This function will setup Translation objects that attempt to lookup msgids in all of the found message catalogs. This means if you have several versions of the message catalogs installed in different directories that the function searches, you need to make sure that localedirs specifies the directories so that newer message catalogs are searched first. It also means that if a newer catalog does not contain a translation for a msgid but an older one that’s in localedirs does, the translation from that older catalog will be returned.

Changed in version kitchen-1.1.0: ; API kitchen.i18n 2.1.0 Add more parameters to get_translation_object() so it can more easily be used as a replacement for gettext.translation(). Also change the way we use localedirs. We cycle through them until we find a suitable locale file rather than simply cycling through until we find a directory that exists. The new code is based heavily on the python standard library gettext.translation() function.

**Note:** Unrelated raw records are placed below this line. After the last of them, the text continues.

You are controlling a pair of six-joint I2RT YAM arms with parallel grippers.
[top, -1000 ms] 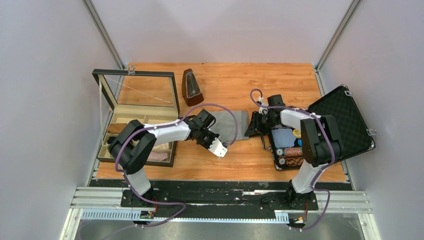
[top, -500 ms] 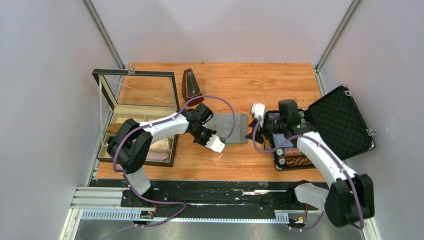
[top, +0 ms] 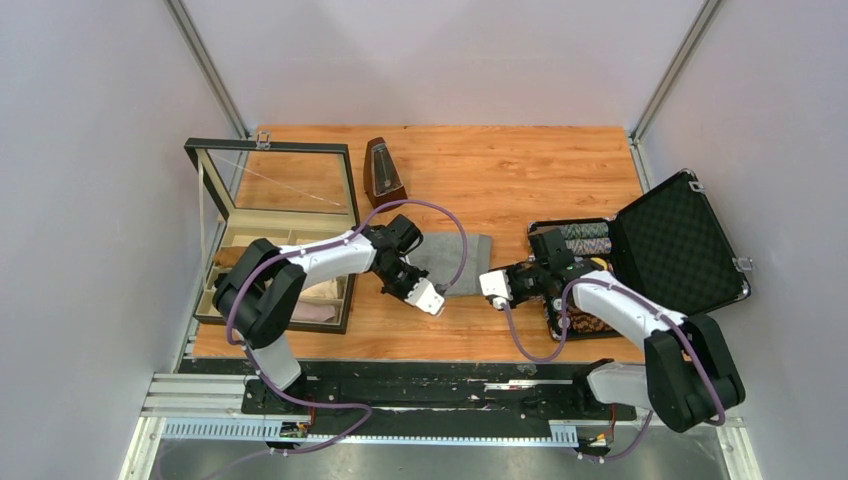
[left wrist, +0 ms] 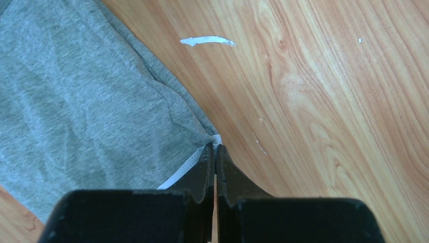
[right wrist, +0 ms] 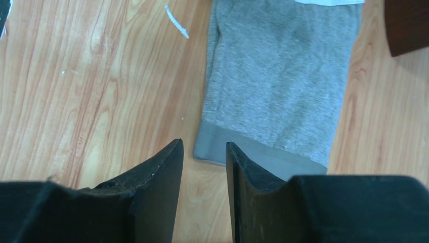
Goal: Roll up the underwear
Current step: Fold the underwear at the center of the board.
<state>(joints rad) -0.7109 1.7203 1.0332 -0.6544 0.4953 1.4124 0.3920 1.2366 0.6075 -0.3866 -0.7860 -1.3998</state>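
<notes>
Left wrist view: the underwear (left wrist: 91, 101) runs off the top and left edges. Its white-trimmed corner disappears between the closed tips of the left pincer (left wrist: 215, 152). Right wrist view: a dark brown object (right wrist: 407, 25) is cropped at the upper right corner and cannot be identified.

The wooden table (top: 520, 165) carries grey underwear (top: 450, 262) lying flat near its centre. A metronome (top: 383, 173) stands at 11 o'clock, a glass-lidded box (top: 285, 185) sits at 9 o'clock, and an open black case (top: 680, 235) lies at 3 o'clock. A white streak (left wrist: 207, 40), perhaps tape, marks the wood beside the underwear.
</notes>
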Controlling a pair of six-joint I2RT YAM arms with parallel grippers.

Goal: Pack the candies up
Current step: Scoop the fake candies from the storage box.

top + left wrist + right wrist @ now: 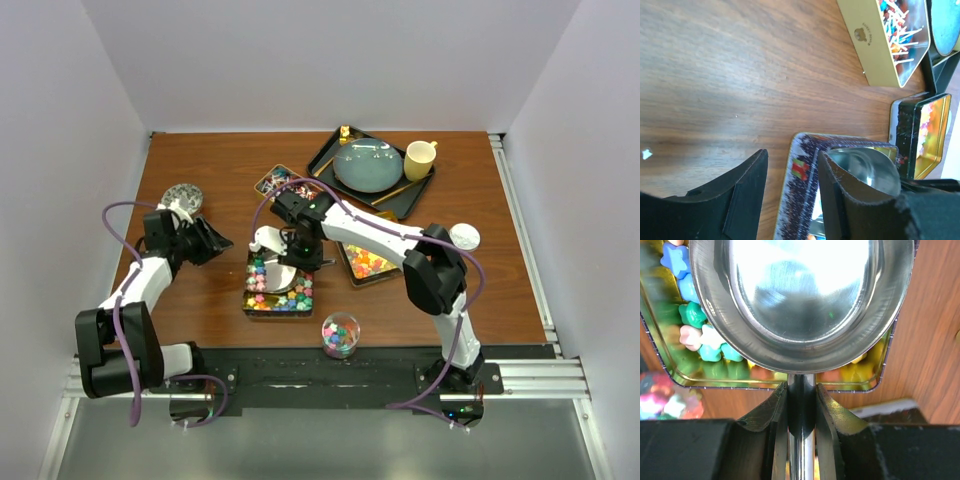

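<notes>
Seen from above, the left hand (220,243) sits beside the dark tin (247,296) of multicoloured star candies (285,296). Only its wrist view shows the fingers (845,200) parted and gripping nothing, with the tin's wall between them. The right hand (300,252) is clamped on the handle of a metal scoop (800,300), whose bare bowl is over those candies. Further right, a second tin (345,271) holds gummies (368,264).

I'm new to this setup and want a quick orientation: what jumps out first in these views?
A shiny metal scoop, its handle clamped in the right gripper, hangs over a tin of bright star-shaped candies mid-table. Near the front edge stands a small glass jar, colourful inside.
</notes>
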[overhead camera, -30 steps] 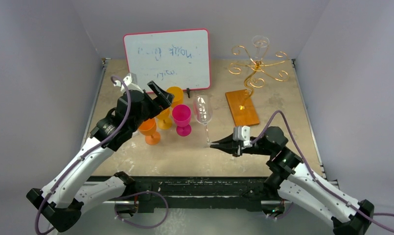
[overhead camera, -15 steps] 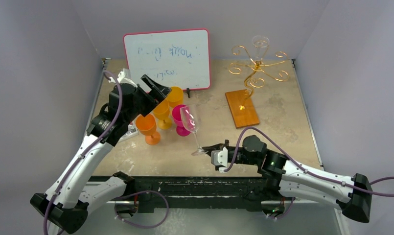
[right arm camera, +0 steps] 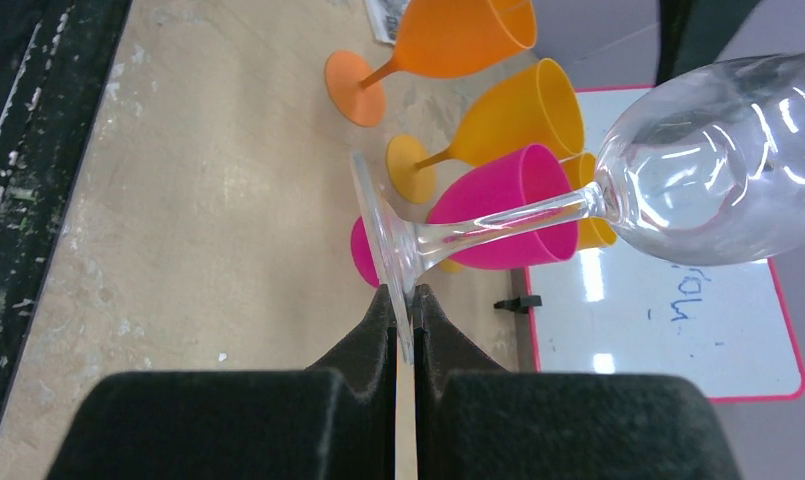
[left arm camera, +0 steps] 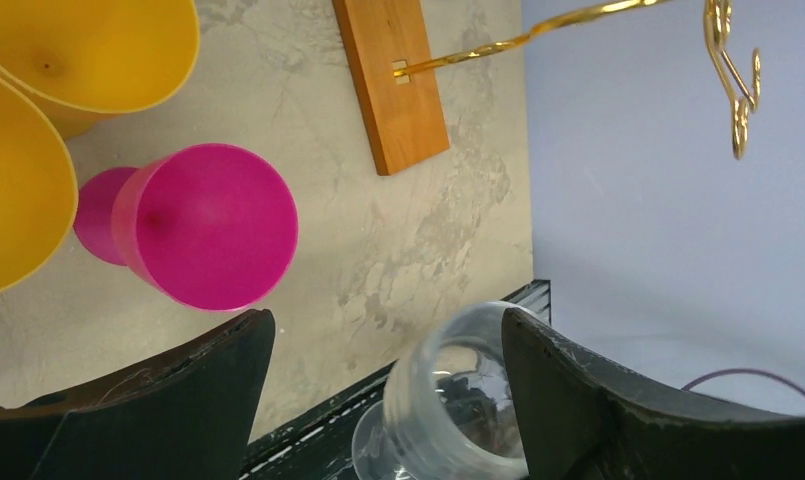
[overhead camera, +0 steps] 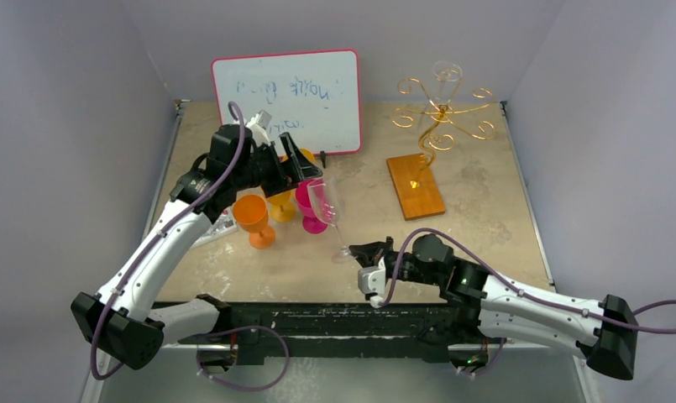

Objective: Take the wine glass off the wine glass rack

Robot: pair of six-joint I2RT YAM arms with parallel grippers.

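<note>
At the front of the table, the right gripper was clamped on the edge of the foot of a clear glass, its jaws almost together with only the thin disc between them. The glass was off the rack, bowl uppermost, just beside the pink cup. The left gripper reached in from the left with its jaws wide, one on each side of the bowl. Whether either finger touched the bowl could not be told. An orange cup and yellow cups stood left of the pink one, in front of the whiteboard. The rack stood well apart at the back right, with a second glass at its top.
</note>
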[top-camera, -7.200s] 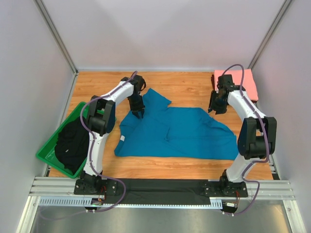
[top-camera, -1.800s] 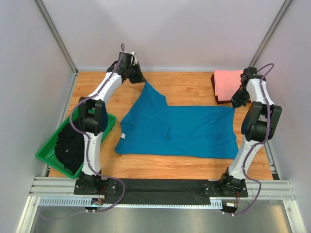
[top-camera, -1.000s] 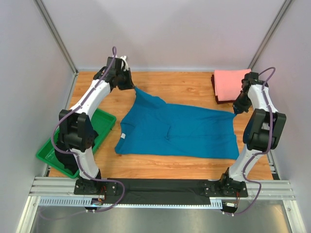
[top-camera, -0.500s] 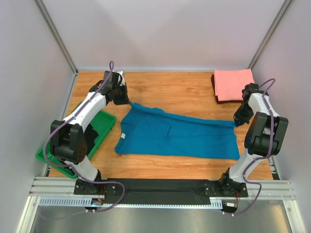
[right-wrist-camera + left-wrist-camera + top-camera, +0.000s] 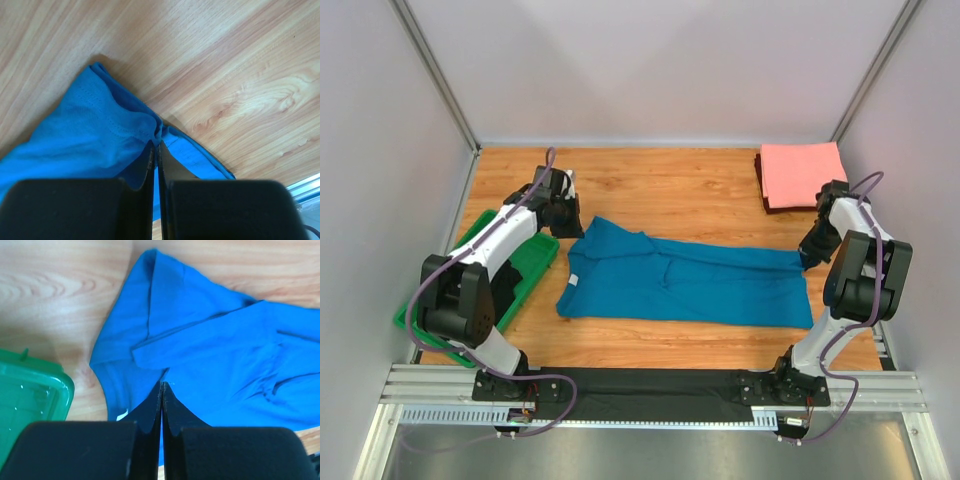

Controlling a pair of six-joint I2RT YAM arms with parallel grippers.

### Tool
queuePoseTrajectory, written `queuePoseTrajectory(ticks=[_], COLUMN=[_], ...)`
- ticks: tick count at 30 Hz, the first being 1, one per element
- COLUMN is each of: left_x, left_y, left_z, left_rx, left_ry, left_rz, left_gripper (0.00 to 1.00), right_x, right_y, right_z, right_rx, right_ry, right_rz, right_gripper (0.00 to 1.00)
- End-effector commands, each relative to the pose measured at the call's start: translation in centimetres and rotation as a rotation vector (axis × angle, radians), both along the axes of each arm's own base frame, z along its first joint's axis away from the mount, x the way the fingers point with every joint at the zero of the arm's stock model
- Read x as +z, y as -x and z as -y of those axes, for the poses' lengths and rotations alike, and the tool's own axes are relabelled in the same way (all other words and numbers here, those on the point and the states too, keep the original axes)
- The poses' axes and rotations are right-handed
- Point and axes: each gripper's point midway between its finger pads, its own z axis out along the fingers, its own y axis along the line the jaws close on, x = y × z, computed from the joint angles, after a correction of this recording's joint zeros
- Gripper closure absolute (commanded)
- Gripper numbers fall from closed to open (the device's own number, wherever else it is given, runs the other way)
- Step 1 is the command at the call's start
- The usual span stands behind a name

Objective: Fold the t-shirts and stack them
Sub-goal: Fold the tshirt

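The teal-blue t-shirt point(image 5: 690, 280) lies across the middle of the wooden table as a long band, its far edge folded over toward the front. Its white neck label point(image 5: 572, 283) shows at the left end. My left gripper point(image 5: 576, 228) is shut on the shirt's far-left corner; the left wrist view shows the jaws point(image 5: 161, 385) pinched on a fold of the cloth point(image 5: 215, 340). My right gripper point(image 5: 807, 256) is shut on the far-right hem, seen bunched at the jaw tips point(image 5: 155, 142). The salmon-pink t-shirt point(image 5: 800, 172) lies folded at the back right.
A green tray point(image 5: 542, 258) stands at the left edge of the table, partly under my left arm; its corner shows in the left wrist view point(image 5: 30, 395). White walls enclose the table at the back and both sides.
Both grippers have drawn the shirt's far edge toward the front and lowered it, folding it over. The shirt went from a broad spread to a narrower band.
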Motion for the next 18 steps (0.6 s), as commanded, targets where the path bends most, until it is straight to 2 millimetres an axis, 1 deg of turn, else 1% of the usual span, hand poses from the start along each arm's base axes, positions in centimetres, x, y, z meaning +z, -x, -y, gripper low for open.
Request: queuePoseTrajectory(ticks=[1,2,7,9,11,13,14,16,17,18], left_x=[1.2,0.8,1.1,1.6,2.5,2.8,3.1,3.2,3.3,3.3], left_y=[0.9,1.3,2.1,2.3,2.1,1.8,1.2,1.0,0.3,0.1], left_z=[0.4,0.3,0.0,0.5,1.2,1.7,2.4,3.1,3.6,4.2], left_rx=[-0.007,-0.005,-0.003,-0.017,-0.057,-0.075,-0.1,-0.121,-0.134,-0.146], left_ry=[0.01,0.003,0.004,0.018,0.035,0.029,0.048,0.051,0.053,0.052], left_rz=[0.027,0.017,0.021,0.03,0.059,0.058,0.056,0.032,0.028,0.026], left_gripper=[1.0,1.0,1.0,1.0,1.0,0.92,0.82,0.78,0.77,0.77], right_x=[0.2,0.2,0.5,0.4,0.3,0.5,0.9,2.0,2.8,3.2], right_y=[-0.9,-0.9,-0.8,-0.5,-0.2,0.4,1.0,1.0,1.2,1.0], right_z=[0.5,0.5,0.7,0.6,0.6,0.9,0.9,1.0,0.6,0.4], right_rx=[-0.023,-0.023,-0.029,-0.03,-0.029,-0.042,-0.047,-0.071,-0.07,-0.069], right_ry=[0.022,0.024,0.035,0.035,0.036,0.057,0.061,0.07,0.06,0.053], right_rz=[0.042,0.044,0.05,0.04,0.027,0.002,-0.024,-0.022,-0.015,0.0], right_gripper=[1.0,1.0,1.0,1.0,0.97,0.91,0.89,0.84,0.82,0.81])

Changed in version kitchen-1.2.0: ; API kitchen.i18n 2.2.0 Add python2_api parameter

Translation Objects

The standard translation objects from the gettext module suffer from several problems:

  • They can throw UnicodeError
  • They can’t find translations for non-ASCII byte str messages
  • They may return either unicode string or byte str from the same function even though the functions say they will only return unicode or only return byte str.

DummyTranslations and NewGNUTranslations were written to fix these issues.

class kitchen.i18n.DummyTranslations(fp=None, python2_api=True)

Safer version of gettext.NullTranslations

This Translations class doesn’t translate the strings and is intended to be used as a fallback when there were errors setting up a real Translations object. It’s safer than gettext.NullTranslations in its handling of byte str vs unicode strings.

Unlike NullTranslations, this Translation class will never throw a UnicodeError. The code that you have around a call to DummyTranslations might throw a UnicodeError but at least that will be in code you control and can fix. Also, unlike NullTranslations all of this Translation object’s methods guarantee to return byte str except for ugettext() and ungettext() which guarantee to return unicode strings.

When byte str are returned, the strings will be encoded according to this algorithm:

  1. If a fallback has been added, the fallback will be called first. You’ll need to consult the fallback to see whether it performs any encoding changes.
  2. If a byte str was given, the same byte str will be returned.
  3. If a unicode string was given and set_output_charset() has been called then we encode the string using the output_charset
  4. If a unicode string was given and this is gettext() or ngettext() and _charset was set output in that charset.
  5. If a unicode string was given and this is gettext() or ngettext() we encode it using ‘utf-8’.
  6. If a unicode string was given and this is lgettext() or lngettext() we encode using the value of locale.getpreferredencoding()

For ugettext() and ungettext(), we go through the same set of steps with the following differences:

  • We transform byte str into unicode strings for these methods.
  • The encoding used to decode the byte str is taken from input_charset if it’s set, otherwise we decode using UTF-8.
input_charset

is an extension to the python standard library gettext that specifies what charset a message is encoded in when decoding a message to unicode. This is used for two purposes:

  1. If the message string is a byte str, this is used to decode the string to a unicode string before looking it up in the message catalog.
  2. In ugettext() and ungettext() methods, if a byte str is given as the message and is untranslated this is used as the encoding when decoding to unicode. This is different from _charset which may be set when a message catalog is loaded because input_charset is used to describe an encoding used in a python source file while _charset describes the encoding used in the message catalog file.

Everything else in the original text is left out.